YOUR TASK:
Please repeat the lines below exactly. Begin with the line containing "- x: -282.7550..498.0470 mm" and go on through the line containing "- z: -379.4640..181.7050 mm".

Collection entries:
━━━━━━━━━━━━━━━━
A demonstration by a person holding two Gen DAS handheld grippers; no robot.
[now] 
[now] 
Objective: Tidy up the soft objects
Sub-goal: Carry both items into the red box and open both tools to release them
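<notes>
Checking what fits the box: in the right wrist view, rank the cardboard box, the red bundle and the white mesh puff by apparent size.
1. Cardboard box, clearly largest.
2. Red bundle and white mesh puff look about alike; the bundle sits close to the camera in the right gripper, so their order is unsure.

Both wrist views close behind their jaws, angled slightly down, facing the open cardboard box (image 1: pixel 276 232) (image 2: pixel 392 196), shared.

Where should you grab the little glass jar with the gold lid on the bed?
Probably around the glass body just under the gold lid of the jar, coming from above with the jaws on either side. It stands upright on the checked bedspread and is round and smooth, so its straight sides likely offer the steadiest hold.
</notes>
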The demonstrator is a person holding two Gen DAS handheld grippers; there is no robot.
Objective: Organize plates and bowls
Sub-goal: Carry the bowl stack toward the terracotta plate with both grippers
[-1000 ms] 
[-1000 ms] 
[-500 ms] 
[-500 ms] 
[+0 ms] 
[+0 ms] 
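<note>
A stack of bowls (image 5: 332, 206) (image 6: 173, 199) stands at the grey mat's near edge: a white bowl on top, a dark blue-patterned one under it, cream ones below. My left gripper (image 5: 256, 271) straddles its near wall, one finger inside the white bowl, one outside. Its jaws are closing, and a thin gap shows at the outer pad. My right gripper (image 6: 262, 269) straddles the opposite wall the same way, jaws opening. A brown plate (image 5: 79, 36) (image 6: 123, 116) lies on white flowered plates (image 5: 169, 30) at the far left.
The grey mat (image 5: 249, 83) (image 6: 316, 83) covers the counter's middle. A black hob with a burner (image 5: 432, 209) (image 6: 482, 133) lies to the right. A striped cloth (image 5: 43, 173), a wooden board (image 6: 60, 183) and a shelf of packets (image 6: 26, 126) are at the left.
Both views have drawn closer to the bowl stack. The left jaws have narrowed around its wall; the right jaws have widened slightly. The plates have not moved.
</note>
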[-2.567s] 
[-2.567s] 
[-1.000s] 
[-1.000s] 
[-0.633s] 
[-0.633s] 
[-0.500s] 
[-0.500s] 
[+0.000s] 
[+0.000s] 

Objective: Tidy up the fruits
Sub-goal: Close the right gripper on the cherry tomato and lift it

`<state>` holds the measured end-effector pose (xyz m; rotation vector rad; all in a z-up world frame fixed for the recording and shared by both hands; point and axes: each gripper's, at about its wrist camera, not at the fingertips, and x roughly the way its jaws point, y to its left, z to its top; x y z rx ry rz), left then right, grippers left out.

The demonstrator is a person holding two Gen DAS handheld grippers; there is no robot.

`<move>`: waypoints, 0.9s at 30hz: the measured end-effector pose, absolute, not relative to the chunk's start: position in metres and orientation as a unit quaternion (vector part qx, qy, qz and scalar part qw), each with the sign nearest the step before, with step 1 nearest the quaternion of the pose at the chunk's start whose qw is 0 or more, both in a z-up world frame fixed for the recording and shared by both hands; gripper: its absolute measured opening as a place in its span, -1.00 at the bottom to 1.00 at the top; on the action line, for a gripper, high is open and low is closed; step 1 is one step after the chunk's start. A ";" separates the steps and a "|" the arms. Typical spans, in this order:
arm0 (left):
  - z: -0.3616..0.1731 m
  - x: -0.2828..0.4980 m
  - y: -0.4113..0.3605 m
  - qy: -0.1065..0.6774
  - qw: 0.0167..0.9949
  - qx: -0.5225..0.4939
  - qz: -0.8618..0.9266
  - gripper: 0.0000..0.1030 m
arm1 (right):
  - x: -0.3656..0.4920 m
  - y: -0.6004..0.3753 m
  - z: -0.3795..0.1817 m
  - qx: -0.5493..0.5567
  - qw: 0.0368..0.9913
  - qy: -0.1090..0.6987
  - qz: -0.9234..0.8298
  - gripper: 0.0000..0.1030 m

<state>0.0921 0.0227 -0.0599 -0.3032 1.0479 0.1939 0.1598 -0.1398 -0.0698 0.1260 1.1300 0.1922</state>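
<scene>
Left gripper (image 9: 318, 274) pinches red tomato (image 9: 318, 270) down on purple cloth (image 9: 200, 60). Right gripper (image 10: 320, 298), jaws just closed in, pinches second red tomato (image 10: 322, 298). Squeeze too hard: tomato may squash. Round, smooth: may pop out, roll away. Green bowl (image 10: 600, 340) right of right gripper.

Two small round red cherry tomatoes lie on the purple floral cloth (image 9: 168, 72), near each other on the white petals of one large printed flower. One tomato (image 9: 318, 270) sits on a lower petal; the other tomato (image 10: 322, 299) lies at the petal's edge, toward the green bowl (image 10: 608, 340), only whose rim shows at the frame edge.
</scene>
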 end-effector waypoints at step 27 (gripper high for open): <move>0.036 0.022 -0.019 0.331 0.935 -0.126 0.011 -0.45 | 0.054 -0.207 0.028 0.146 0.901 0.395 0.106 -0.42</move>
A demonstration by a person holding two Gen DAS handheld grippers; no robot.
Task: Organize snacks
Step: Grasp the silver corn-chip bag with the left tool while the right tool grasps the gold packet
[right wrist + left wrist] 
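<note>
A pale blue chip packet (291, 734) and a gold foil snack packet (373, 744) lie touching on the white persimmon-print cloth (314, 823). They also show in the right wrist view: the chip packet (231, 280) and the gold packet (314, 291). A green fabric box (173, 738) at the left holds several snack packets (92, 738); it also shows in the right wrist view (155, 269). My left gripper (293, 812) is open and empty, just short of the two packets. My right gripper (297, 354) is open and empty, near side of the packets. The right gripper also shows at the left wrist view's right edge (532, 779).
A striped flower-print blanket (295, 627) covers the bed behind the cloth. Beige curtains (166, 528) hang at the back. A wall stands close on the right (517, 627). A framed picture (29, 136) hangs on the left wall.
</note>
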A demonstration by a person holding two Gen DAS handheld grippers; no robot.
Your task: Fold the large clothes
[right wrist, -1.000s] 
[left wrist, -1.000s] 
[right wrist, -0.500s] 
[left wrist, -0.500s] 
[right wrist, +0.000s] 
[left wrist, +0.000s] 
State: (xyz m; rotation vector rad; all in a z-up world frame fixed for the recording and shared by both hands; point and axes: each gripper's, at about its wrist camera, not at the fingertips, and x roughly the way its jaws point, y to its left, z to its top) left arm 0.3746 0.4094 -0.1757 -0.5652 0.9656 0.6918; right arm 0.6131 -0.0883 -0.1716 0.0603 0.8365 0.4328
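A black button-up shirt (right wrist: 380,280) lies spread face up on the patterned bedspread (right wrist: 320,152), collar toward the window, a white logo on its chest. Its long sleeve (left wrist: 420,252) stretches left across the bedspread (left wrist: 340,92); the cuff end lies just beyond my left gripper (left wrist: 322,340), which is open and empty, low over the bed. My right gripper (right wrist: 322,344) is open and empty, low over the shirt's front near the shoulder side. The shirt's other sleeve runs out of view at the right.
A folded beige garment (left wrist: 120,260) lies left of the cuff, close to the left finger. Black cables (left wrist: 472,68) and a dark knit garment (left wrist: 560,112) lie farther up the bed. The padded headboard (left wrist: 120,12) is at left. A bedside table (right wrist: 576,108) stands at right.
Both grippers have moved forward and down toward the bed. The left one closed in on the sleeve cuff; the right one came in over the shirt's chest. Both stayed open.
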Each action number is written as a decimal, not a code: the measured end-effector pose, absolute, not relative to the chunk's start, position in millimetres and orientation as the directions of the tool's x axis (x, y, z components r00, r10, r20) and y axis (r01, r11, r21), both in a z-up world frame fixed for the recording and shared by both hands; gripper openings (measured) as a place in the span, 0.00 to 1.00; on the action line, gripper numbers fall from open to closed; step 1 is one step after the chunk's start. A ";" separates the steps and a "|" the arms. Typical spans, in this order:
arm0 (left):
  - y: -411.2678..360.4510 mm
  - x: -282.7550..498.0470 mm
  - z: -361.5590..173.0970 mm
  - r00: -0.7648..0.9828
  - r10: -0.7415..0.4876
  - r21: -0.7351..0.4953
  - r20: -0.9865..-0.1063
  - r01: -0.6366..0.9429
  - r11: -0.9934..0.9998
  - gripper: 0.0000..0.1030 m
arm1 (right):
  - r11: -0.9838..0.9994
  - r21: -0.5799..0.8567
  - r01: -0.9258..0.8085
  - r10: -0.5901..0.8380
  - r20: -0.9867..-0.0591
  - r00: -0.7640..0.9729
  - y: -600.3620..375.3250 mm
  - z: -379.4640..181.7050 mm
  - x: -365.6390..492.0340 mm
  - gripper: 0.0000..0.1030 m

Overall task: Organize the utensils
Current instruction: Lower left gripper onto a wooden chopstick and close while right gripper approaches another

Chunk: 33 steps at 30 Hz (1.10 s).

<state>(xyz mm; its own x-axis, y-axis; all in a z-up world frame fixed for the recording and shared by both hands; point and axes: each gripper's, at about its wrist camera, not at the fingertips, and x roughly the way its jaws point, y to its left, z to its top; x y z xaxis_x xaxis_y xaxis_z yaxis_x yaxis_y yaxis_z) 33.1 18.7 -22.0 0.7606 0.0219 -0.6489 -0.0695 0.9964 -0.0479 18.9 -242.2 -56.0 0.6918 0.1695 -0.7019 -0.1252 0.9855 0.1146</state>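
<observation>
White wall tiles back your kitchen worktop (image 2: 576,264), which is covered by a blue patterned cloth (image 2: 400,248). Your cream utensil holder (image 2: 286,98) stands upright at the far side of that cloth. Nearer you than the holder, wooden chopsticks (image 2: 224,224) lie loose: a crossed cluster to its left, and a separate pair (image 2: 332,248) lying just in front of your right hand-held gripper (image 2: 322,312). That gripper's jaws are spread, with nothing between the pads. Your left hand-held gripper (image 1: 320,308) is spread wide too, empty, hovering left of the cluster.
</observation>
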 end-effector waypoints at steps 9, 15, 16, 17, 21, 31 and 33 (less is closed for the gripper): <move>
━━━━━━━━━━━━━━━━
PROBLEM SOLUTION:
  - x: -282.7550..498.0470 mm
  - z: -361.5590..173.0970 mm
  - r00: -0.7648..0.9828
  - r10: -0.7415..0.4876
  - r21: -0.7351..0.4953
  - r20: -0.9865..-0.1063
  - r01: -0.6366..0.9429
  - r11: -0.9934..0.9998
  - gripper: 0.0000..0.1030 m
arm1 (right):
  - r11: -0.9838..0.9994
  - r21: -0.5799..0.8567
  - r01: -0.9258..0.8085
  - r10: -0.5901..0.8380
  - r20: -0.9867..-0.0591
  - r00: -0.7640..0.9729
  - y: -600.3620..375.3250 mm
  - z: -379.4640..181.7050 mm

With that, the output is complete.